What needs to be done.
Across all the records, filter for lines with the word "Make" and copy them.

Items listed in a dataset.
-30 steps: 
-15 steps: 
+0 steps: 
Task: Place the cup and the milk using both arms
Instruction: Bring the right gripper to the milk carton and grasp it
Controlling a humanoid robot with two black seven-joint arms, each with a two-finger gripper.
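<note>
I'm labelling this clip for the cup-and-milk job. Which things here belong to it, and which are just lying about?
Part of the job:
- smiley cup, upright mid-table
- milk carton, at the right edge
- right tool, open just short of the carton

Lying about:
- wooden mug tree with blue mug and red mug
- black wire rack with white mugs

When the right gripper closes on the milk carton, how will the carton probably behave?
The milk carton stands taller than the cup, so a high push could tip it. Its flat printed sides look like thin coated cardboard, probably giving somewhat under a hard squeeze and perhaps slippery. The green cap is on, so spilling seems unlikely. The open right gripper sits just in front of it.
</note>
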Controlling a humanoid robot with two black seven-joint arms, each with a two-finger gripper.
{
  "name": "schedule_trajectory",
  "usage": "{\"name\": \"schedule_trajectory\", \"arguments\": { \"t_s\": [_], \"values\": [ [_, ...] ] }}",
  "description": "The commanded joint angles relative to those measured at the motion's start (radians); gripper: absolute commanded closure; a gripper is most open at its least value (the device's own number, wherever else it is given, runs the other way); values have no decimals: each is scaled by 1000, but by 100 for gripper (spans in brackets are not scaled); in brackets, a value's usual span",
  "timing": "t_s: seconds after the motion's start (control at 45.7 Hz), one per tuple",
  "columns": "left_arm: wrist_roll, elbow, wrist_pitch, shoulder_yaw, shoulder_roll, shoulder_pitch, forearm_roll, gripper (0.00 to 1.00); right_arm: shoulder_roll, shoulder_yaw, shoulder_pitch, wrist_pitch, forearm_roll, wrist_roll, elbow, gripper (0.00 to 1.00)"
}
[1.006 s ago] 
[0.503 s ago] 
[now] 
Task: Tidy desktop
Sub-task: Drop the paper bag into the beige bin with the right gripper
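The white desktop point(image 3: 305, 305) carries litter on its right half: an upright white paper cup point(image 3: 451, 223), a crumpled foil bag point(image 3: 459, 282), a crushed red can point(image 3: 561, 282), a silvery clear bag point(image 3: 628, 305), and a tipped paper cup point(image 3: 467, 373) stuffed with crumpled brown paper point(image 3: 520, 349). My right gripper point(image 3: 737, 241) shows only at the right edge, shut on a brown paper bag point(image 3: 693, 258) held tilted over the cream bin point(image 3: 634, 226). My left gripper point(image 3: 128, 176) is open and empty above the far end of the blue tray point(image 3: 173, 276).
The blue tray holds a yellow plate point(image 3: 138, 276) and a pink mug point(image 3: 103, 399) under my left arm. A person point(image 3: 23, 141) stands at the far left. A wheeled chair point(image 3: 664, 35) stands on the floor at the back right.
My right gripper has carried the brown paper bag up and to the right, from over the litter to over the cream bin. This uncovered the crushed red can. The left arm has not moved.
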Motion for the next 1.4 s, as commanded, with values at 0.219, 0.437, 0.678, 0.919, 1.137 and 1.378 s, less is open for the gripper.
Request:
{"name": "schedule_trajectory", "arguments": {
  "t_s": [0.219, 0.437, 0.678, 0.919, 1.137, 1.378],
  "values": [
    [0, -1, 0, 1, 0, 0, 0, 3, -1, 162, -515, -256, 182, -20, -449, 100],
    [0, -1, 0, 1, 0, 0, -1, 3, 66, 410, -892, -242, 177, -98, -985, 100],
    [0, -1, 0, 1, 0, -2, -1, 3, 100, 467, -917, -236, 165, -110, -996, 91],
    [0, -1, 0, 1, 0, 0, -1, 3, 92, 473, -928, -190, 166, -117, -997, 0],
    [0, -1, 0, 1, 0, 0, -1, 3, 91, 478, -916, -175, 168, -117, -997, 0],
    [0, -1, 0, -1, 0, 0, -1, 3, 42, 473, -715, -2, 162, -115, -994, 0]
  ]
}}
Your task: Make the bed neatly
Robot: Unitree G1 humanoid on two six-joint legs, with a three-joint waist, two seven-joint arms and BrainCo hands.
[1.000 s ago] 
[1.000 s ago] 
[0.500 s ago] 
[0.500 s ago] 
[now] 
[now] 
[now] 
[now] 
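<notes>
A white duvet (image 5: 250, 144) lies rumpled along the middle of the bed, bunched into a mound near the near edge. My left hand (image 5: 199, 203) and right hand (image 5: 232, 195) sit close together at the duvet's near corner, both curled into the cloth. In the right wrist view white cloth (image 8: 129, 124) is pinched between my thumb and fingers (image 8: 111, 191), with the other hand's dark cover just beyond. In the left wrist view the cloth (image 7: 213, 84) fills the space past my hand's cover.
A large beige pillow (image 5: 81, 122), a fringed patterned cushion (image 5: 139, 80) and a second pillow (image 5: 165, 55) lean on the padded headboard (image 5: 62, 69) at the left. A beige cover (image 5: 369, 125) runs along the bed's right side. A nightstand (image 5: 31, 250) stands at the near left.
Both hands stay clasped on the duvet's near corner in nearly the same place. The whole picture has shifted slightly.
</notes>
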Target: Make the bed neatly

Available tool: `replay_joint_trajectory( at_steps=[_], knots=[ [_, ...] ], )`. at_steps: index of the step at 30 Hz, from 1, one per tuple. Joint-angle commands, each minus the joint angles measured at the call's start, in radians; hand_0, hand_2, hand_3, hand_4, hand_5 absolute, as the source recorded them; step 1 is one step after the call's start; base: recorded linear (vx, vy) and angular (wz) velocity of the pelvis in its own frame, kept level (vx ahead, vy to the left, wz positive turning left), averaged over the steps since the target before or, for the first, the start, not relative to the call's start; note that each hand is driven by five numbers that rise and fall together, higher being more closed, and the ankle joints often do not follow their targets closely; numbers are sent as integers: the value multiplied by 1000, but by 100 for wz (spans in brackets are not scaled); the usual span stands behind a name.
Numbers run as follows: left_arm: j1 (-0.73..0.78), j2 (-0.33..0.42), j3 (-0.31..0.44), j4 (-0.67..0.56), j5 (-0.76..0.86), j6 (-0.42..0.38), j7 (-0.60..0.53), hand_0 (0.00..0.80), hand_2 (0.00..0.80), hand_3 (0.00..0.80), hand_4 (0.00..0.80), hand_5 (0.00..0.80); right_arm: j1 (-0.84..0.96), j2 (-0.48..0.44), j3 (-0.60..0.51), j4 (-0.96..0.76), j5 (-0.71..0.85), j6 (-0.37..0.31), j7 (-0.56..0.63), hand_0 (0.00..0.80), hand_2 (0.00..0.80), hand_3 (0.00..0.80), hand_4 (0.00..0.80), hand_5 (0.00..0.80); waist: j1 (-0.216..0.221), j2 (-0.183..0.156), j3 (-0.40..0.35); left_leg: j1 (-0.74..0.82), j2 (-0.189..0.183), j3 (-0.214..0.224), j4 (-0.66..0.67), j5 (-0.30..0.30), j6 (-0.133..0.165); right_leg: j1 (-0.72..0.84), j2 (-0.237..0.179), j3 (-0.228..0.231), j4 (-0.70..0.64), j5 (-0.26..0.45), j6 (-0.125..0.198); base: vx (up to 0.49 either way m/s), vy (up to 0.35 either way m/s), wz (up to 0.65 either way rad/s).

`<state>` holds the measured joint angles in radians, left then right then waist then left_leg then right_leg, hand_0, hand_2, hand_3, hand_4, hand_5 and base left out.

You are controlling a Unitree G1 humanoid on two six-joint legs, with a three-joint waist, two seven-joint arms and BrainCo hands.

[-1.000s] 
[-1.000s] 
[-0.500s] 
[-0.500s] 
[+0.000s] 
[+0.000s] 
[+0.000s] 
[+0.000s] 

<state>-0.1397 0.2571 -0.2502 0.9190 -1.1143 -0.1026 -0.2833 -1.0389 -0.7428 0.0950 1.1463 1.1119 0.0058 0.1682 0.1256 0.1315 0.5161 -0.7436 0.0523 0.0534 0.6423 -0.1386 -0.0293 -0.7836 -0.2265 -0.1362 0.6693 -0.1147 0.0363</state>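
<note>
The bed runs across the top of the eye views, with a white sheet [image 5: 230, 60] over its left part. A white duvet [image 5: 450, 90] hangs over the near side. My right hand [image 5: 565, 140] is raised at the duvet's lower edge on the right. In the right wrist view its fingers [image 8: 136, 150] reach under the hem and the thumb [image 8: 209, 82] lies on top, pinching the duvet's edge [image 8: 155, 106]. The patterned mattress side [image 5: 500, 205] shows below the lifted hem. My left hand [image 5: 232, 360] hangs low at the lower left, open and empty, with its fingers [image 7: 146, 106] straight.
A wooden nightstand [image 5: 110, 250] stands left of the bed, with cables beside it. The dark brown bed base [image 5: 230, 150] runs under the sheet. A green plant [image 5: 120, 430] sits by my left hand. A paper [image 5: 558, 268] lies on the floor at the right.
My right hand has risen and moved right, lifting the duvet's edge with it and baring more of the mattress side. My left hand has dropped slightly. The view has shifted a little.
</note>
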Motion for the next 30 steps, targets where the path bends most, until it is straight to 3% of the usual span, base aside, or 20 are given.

Answer box.
Your task: Make the bed neatly
Target: Make the bed neatly

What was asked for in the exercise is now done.